MATERIAL SUPPLIED ::

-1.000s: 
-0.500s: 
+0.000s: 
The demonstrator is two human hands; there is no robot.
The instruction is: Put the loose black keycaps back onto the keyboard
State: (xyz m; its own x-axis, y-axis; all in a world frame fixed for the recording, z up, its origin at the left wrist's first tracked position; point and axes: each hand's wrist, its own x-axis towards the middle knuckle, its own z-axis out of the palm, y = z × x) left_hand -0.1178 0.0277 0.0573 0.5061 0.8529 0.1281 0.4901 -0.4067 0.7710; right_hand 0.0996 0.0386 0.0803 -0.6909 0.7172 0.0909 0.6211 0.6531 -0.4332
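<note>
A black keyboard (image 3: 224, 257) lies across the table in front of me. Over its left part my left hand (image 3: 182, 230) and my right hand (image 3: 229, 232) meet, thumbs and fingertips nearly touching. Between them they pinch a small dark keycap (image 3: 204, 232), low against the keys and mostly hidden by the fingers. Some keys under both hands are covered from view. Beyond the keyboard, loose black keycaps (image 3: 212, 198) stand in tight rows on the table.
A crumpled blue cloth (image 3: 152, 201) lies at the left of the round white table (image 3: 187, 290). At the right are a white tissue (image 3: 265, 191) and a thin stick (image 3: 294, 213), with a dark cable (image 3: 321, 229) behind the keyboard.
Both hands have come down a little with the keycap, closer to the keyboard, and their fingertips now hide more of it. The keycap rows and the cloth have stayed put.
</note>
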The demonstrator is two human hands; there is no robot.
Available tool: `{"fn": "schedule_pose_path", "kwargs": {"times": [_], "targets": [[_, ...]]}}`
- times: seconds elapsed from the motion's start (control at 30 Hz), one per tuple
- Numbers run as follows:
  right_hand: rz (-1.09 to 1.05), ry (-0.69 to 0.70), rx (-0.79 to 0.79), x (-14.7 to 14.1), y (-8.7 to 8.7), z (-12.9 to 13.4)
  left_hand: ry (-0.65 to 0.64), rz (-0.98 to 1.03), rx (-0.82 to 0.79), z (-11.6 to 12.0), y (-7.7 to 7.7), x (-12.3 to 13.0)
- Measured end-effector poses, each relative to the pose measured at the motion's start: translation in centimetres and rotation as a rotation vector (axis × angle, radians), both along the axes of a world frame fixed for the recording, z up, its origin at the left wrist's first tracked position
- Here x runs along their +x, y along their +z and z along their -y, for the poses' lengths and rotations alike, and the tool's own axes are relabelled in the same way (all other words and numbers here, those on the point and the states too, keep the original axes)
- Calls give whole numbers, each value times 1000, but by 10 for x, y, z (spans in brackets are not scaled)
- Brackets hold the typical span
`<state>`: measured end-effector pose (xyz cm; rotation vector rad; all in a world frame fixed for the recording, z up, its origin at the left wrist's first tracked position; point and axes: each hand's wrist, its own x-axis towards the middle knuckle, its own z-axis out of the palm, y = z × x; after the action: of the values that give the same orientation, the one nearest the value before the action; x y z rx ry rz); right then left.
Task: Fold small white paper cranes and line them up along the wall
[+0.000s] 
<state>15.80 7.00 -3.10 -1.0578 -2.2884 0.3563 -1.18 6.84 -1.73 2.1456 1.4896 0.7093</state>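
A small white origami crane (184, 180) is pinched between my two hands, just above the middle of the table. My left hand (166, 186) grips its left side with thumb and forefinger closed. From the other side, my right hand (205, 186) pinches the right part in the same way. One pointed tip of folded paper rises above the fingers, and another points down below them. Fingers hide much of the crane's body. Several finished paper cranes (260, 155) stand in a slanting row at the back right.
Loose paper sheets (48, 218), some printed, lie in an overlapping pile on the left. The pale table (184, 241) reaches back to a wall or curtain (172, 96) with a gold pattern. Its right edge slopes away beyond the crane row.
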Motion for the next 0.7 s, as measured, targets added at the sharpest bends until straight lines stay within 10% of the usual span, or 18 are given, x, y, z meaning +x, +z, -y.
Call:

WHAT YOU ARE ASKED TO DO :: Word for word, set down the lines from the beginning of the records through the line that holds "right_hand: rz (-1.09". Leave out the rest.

WRITTEN SOLUTION ::
-1.000s: 
-0.500s: 
+0.000s: 
The demonstrator is two human hands; there is no robot.
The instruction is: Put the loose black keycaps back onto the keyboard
State: (xyz m; its own x-axis, y-axis; all in a world frame fixed for the recording, z up, its origin at the left wrist's first tracked position; point and axes: each hand's wrist, its own x-axis towards the middle knuckle, its own z-axis out of the palm, y = z × x) left_hand -0.1178 0.0277 0.0573 0.5061 0.8529 0.1281 0.4901 -0.4067 0.7710; right_hand 0.0996 0.0386 0.0803 -0.6909 0.7172 0.0909 0.6211 0.6531 -0.4332
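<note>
A black keyboard (image 3: 224, 257) lies across the table in front of me. Over its left part my left hand (image 3: 182, 230) and my right hand (image 3: 229, 232) meet, thumbs and fingertips nearly touching. Between them they pinch a small dark keycap (image 3: 204, 232), low against the keys and mostly hidden by the fingers. Some keys under both hands are covered from view. Beyond the keyboard, loose black keycaps (image 3: 212, 198) stand in tight rows on the table.
A crumpled blue cloth (image 3: 152, 201) lies at the left of the round white table (image 3: 187, 290). At the right are a white tissue (image 3: 265, 191) and a thin stick (image 3: 294, 213), with a dark cable (image 3: 321, 229) behind the keyboard.
Both hands have come down a little with the keycap, closer to the keyboard, and their fingertips now hide more of it. The keycap rows and the cloth have stayed put.
</note>
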The demonstrator is two human hands; there is no robot.
Available tool: `{"fn": "schedule_pose_path", "kwargs": {"times": [_], "targets": [[_, ...]]}}`
- times: seconds elapsed from the motion's start (control at 30 Hz), one per tuple
- Numbers run as follows:
  right_hand: rz (-1.09 to 1.05), ry (-0.69 to 0.70), rx (-0.79 to 0.79), x (-14.7 to 14.1), y (-8.7 to 8.7), z (-12.9 to 13.4)

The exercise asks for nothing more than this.